Domenica 3 marzo 2024, la Delegazione di Napoli e Campania del Sacro Militare Ordine Costantiniano di San Giorgio, guidata dal Delegato, il Nob. Manuel de Goyzueta di Toverena, dei Marchesi di Toverena e di TrentInara, Cavaliere di Giustizia, effettuerà un Pellegrinaggio ad Alatri, con l’invito a partecipare rivolto anche alla Delegazione della Tuscia e Sabina, guidata dal Delegato, il Nob. Avv. Roberto Saccarello, Cavaliere di Gran Croce Jure Sanguinis con Placca d’Oro.

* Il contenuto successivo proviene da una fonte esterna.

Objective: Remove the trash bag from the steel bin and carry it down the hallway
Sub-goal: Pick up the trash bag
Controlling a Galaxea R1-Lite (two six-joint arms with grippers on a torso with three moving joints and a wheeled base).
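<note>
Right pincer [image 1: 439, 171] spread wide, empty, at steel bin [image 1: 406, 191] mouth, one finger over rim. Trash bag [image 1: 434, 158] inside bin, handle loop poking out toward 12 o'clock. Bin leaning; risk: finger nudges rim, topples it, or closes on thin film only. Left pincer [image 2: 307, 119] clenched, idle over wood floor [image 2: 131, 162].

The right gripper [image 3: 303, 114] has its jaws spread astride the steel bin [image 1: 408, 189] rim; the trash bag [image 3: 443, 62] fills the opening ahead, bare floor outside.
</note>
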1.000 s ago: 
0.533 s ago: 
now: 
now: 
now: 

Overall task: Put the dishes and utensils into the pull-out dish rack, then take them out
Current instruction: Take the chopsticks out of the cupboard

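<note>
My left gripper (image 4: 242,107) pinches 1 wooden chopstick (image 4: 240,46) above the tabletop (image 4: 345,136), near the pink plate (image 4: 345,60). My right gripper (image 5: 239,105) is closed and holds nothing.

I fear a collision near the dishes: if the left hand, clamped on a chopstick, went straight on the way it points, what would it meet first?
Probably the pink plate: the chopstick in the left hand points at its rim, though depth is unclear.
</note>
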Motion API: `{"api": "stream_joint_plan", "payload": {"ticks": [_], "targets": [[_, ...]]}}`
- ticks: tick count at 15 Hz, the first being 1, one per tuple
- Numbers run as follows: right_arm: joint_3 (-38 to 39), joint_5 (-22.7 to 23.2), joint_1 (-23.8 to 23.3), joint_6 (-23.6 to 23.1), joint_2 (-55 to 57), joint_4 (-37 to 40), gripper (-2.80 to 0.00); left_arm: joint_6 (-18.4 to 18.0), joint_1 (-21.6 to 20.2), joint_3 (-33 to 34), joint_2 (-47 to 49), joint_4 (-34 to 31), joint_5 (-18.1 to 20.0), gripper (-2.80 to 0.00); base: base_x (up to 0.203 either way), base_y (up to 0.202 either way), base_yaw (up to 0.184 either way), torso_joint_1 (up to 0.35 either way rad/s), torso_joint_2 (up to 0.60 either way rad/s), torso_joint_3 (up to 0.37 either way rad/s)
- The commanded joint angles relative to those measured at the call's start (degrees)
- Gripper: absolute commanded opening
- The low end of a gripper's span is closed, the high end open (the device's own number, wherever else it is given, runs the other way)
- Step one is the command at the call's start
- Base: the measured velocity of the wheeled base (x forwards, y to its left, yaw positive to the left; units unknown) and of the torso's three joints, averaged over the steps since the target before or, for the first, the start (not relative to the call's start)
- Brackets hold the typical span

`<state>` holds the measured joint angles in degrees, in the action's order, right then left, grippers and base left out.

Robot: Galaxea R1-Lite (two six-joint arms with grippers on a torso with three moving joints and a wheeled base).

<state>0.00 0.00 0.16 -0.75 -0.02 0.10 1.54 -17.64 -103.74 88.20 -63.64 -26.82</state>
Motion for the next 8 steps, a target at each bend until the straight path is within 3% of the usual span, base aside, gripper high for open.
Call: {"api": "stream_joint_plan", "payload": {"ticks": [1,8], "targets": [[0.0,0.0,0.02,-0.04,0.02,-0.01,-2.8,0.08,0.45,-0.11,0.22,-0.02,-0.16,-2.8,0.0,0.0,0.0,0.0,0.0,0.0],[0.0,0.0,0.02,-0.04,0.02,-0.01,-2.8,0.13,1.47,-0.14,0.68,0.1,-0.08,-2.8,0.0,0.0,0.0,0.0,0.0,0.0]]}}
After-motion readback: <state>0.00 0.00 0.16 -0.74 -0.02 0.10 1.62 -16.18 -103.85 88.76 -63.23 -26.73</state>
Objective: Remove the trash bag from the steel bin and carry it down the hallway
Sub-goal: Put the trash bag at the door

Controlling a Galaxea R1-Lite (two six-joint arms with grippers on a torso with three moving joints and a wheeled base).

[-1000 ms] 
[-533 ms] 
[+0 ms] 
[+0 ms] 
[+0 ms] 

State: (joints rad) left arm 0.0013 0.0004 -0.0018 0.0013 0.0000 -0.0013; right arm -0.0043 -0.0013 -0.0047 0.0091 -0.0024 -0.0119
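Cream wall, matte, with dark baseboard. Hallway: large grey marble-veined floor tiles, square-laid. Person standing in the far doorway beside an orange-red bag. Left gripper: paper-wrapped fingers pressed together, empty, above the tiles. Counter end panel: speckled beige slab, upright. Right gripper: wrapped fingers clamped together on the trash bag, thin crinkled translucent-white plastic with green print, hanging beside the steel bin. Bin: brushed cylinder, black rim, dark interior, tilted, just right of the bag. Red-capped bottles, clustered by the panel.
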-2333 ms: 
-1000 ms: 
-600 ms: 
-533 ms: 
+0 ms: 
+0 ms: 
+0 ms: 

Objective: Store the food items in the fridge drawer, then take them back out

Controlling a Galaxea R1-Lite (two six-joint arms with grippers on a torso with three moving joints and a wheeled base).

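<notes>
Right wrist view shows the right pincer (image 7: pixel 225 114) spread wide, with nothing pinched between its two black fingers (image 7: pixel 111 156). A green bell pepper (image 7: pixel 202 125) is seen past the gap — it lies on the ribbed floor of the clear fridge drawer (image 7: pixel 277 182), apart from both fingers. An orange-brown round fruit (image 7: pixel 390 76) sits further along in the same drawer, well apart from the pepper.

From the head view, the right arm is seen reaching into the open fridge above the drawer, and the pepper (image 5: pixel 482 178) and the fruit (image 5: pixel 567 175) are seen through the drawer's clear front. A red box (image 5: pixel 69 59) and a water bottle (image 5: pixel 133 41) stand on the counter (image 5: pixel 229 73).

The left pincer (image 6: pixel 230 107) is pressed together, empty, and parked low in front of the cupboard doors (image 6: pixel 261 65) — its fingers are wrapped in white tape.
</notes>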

Alle ore 11.15 verrà celebrata la Santa Messa presso la Cattedrale di San Paolo, che si trova al centro della civitas, circondata da possenti mura in opera poligonale.

Al termine si svolgerà una visita alla Cattedrale, con la statua di San Sisto Papa, patrono di Alatri; le spoglie terrene della beata Suor Maria Raffaella Cimatti, morta nel 1945; e il miracolo dell’ostia incarnata, avvenuto ad Alatri nel 1228, riconosciuto dalla Chiesa Cattolica come uno dei principali miracoli eucaristici in Italia.

Seguirà una visita al complesso delle mura megalitiche, che costituisce una delle creazioni più suggestive e meglio conservate dell’architettura pre-romana in Italia. L’Acropoli presenta due porte d’ingresso di grande fascino ed interesse. Si passa attraverso la sontuosa Porta Maggiore, che è alta circa 5 metri ed è sormontata da un architrave monolitico dal peso stimato di 27 tonnellate, secondo in Europa soltanto alla Porta dei Leoni di Micene. Poi, girando attorno alle mura, si arriva alla Porta Minore.

Dopo il pranzo in un ristorante di Alatri, si farà visita alla chiesa di San Francesco, ove è custodito il “mantello di San Francesco”, donato dal Santo di Assisi nel 1222 ai confratelli del monastero di Sant’Arcangelo, ora scomparso. Studi eseguiti sul mantello hanno datato il medesimo al XIII secolo, quindi coevo con l’epoca di San Francesco.

Conclusa la visita alla chiesa, si farà tappa all’attiguo chiostro con il Cristo Pantocratore al centro di un labirinto. L’affresco ha un diametro di 140 cm ed è stato datato alla fine del XIII secolo. Rappresenta un unicum nel panorama mondiale dell’arte figurativa, rimasto per secoli misteriosamente nascosto sotto uno strato di intonaco. Ignoti sono noti i committenti dell’opera. Venne casualmente scoperto nel 1996 da 3 Alatrensi e fu restaurato nel 2012. Nella sala ove è presente l’affresco vi sono anche una serie di simboli dal profondo significato, quali il fiore della vita ed un particolare velario.

Tutto il percorso delle visite verrà effettuato sotto la guida di Marco Di Donato, Cavaliere di Ufficio, che spiegherà la storia delle chiese che verranno visitate, delle mura megalitiche e il significato simbolico dell’affresco del Cristo nel labirinto.